DATA FOR THE TASK: Begin
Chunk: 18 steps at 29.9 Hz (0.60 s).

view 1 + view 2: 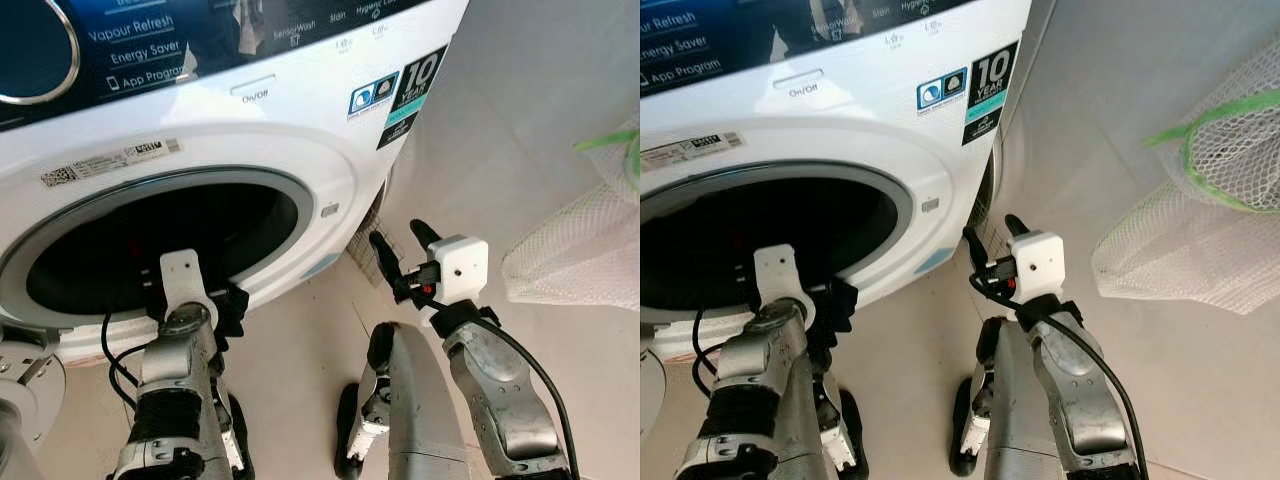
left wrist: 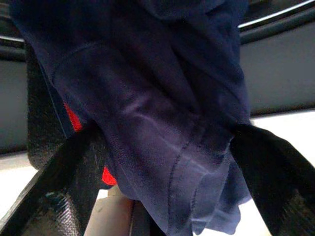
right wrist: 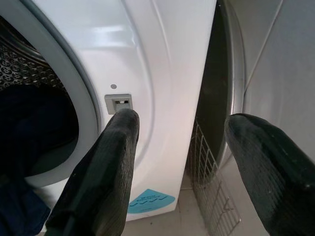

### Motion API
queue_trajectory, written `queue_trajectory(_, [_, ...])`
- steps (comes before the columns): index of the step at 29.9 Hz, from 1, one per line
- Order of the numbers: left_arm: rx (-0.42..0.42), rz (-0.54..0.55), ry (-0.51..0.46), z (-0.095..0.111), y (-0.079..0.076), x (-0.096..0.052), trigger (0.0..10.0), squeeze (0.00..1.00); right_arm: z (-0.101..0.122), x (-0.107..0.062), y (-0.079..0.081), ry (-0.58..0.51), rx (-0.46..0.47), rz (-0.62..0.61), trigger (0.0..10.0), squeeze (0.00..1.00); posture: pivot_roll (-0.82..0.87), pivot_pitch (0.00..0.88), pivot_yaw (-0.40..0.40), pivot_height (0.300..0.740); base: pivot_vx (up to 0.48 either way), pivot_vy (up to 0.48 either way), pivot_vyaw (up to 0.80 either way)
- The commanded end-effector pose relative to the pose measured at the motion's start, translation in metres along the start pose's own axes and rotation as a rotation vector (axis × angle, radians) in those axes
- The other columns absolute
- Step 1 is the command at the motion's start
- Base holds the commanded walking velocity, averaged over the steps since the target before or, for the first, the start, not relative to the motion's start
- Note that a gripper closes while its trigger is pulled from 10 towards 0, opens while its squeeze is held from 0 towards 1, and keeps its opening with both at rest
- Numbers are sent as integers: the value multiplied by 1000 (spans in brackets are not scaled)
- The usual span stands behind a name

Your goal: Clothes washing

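The left gripper (image 1: 232, 305) sat at the near rim of the washing machine (image 1: 330, 150) drum opening, its fingers (image 2: 64, 182) clamped on a navy garment (image 2: 162, 128) with a flash of red fabric (image 2: 74, 118) behind it, the cloth bunched at the door mouth. The right gripper (image 1: 397, 248) hovered to the right, by the door latch slot (image 3: 118, 103), fingers spread wide and empty. A white mesh laundry bag (image 1: 1200, 230) stood far right. The garment looked soft, light and limp; a pinch on a thick fold should hold, though trailing ends might snag on the rim.
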<state>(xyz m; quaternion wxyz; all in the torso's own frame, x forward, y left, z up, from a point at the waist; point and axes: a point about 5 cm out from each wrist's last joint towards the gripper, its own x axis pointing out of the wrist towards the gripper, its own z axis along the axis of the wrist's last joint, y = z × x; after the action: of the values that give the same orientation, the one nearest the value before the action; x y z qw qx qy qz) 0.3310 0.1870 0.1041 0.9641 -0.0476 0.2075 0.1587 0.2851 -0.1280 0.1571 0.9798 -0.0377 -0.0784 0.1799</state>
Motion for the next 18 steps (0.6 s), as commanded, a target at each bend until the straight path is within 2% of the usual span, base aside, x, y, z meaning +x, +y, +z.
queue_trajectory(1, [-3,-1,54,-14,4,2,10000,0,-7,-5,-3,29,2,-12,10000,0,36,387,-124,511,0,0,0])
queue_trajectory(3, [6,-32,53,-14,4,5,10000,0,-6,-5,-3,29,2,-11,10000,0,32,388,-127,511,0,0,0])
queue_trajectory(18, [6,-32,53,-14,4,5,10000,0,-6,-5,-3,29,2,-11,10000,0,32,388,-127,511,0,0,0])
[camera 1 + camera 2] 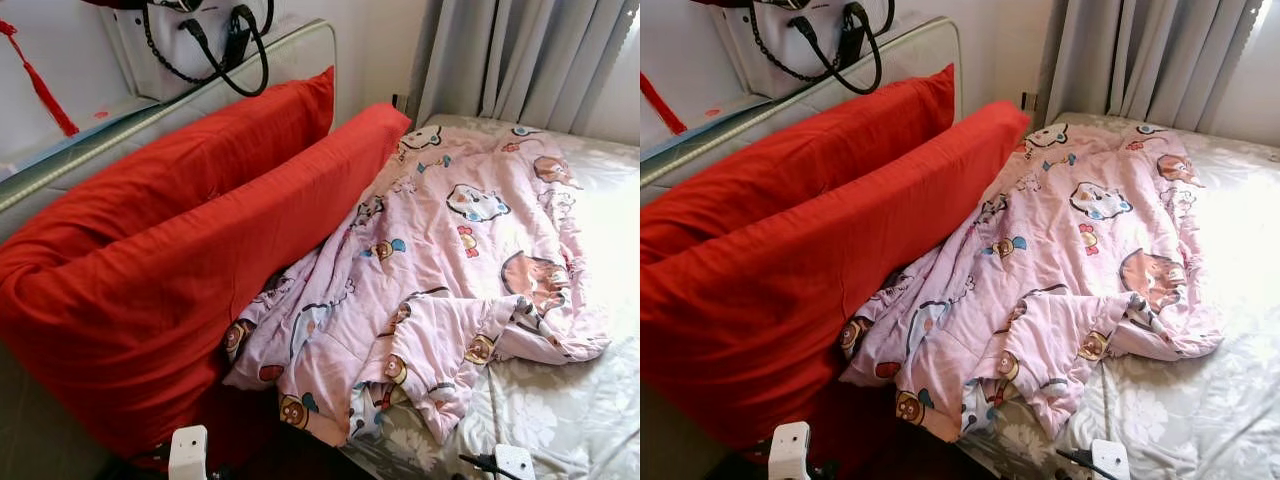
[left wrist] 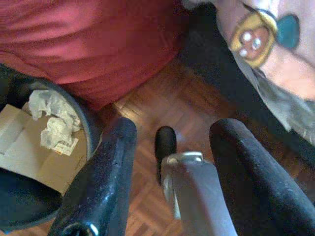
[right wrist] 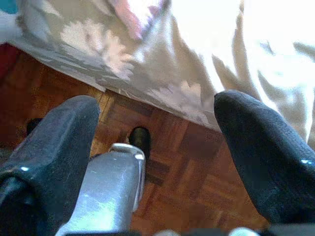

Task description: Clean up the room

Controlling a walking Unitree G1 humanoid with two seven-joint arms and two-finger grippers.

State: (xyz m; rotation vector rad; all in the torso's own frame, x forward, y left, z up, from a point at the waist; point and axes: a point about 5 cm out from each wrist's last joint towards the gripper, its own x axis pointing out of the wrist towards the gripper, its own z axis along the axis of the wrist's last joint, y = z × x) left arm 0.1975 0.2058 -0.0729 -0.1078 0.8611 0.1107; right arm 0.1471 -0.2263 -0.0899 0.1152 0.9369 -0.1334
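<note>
Duvet (image 1: 450, 260), pink w/ cartoon bears, lies rumpled across the bed, running from the far side by the curtain (image 1: 520, 60) down to the near edge, where one corner bunches up and folds over. Its left side is tucked against two big red pillows (image 1: 180, 240), which lean on the headboard (image 1: 300, 50) at left. Underneath, a grey floral sheet (image 1: 570, 410) shows on the right and near side.

Step in hand, as I read it: approach/survey, no tidying started on the bed yet. Next move prob. calls for reaching over the near edge, taking the bunched corner and drawing it flat; both arms likely needed since the cloth is wide and soft and will drag.

Left gripper (image 2: 167, 162) hangs low over parquet floor (image 2: 182, 103) beside the bed, fingers apart, nothing between them. Right gripper (image 3: 157, 147) likewise low by the bed's near edge, fingers spread wide, empty; sheet hem hangs just beyond it.

Containers: dark waste bin (image 2: 91, 123) on the floor just by the left gripper, next to the red pillow's overhang; holds crumpled white paper (image 2: 54, 123) and a flat piece of cardboard (image 2: 24, 147), partly full. White handbag w/ black handles (image 1: 215, 40) sits atop the headboard, far left; contents can't be seen.
</note>
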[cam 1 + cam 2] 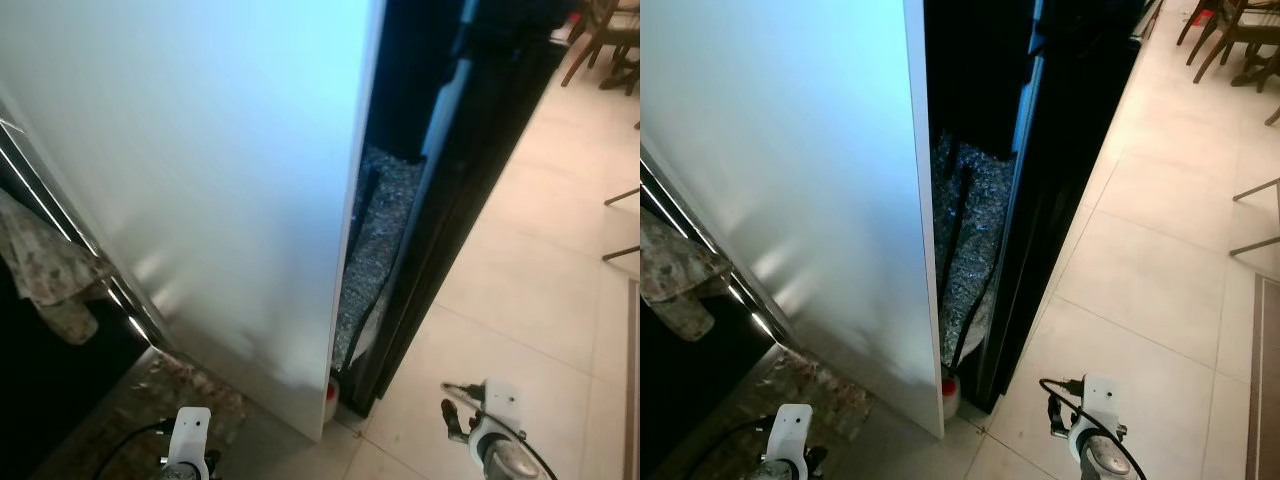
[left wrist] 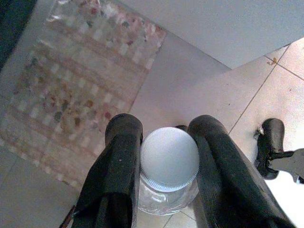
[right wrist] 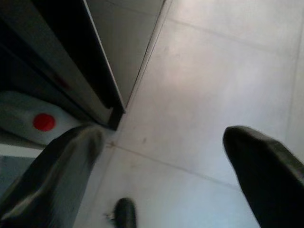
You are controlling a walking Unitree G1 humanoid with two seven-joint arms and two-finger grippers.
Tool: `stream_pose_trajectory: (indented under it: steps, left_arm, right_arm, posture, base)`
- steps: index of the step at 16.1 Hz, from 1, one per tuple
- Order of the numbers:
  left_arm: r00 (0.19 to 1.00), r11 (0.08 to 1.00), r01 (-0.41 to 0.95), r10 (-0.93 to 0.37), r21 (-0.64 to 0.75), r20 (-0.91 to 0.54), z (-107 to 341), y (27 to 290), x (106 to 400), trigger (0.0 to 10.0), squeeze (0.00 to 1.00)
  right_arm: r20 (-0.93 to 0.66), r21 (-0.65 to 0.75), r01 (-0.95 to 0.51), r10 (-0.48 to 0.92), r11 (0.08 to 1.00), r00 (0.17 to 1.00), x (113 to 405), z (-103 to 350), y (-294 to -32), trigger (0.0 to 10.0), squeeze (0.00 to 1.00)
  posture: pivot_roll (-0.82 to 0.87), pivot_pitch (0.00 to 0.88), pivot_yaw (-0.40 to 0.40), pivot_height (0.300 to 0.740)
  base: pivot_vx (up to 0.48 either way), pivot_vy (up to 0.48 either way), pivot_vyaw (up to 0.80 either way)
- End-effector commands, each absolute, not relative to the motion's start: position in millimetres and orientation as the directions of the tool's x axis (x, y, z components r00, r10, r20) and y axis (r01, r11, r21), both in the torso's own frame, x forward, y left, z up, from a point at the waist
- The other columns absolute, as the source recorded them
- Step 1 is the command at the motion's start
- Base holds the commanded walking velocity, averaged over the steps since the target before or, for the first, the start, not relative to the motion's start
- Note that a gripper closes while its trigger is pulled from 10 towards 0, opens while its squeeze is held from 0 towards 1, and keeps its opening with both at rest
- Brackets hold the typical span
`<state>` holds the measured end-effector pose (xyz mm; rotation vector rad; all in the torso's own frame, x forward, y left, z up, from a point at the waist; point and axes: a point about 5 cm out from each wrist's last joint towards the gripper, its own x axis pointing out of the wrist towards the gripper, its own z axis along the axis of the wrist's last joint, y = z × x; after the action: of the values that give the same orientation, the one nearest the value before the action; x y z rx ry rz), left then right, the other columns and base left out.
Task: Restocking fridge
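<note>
A clear glass jar with a white lid sits between the two black fingers of my left gripper, which is shut on it and held low above the floor. A tall white fridge panel rises right in front of me. My right gripper is open over bare floor tiles, with nothing between its fingers. Both wrists show at the bottom of the eye views.
A dark gap with speckled grey material lies between the white panel and a black upright panel. A white container with a red cap stands at the gap's foot. A patterned rug lies left, a cloth hangs there, chairs far right.
</note>
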<state>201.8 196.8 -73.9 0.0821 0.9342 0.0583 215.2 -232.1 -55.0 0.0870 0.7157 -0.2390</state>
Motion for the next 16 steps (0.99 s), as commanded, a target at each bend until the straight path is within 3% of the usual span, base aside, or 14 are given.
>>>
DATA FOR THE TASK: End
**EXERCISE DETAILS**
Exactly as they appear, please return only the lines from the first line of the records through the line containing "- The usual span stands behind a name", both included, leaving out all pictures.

**OUTPUT BELOW**
Chunk: 18 steps at 29.9 Hz (0.60 s).

view 1 + view 2: 
left wrist: 
right wrist: 

### Motion API
queue_trajectory, written `queue_trajectory(_, [_, ...])`
- steps (comes before the columns): index of the step at 29.9 Hz, from 1, one per line
- Order of the numbers: left_arm: rx (-0.42..0.42), rz (-0.54..0.55), ry (-0.51..0.46), z (-0.095..0.111), y (-0.079..0.076), x (-0.096..0.052), trigger (0.0..10.0), squeeze (0.00..1.00); right_arm: z (-0.101..0.122), x (-0.107..0.062), y (-0.079..0.081), ry (-0.58..0.51), rx (-0.46..0.47), rz (-0.62..0.61), trigger (0.0..10.0), squeeze (0.00..1.00); posture: pivot_roll (-0.82..0.87), pivot_pitch (0.00..0.88), pivot_yaw (-0.40..0.40), pivot_height (0.300..0.740); base: pivot_vx (up to 0.48 either way), pivot_vy (up to 0.48 either way), pivot_vyaw (up to 0.80 either way)
- The commanded end-effector pose relative to the pose measured at the motion's start, translation in metres along the start pose's own axes and rotation as a rotation vector (axis × angle, radians) in those axes
- The other columns absolute
- Step 1 is the command at the motion's start
- Base holds the commanded walking velocity, averaged over the steps since the target before or, for the first, the start, not relative to the motion's start
- Note that a gripper closes while its trigger is pulled from 10 towards 0, opens while its squeeze is held from 0 towards 1, and keeps its opening with both at rest
- Numbers are sent as integers: the value multiplied by 1000 (spans in brackets are not scaled)
- The usual span stands behind a name

At this point, the answer is complete.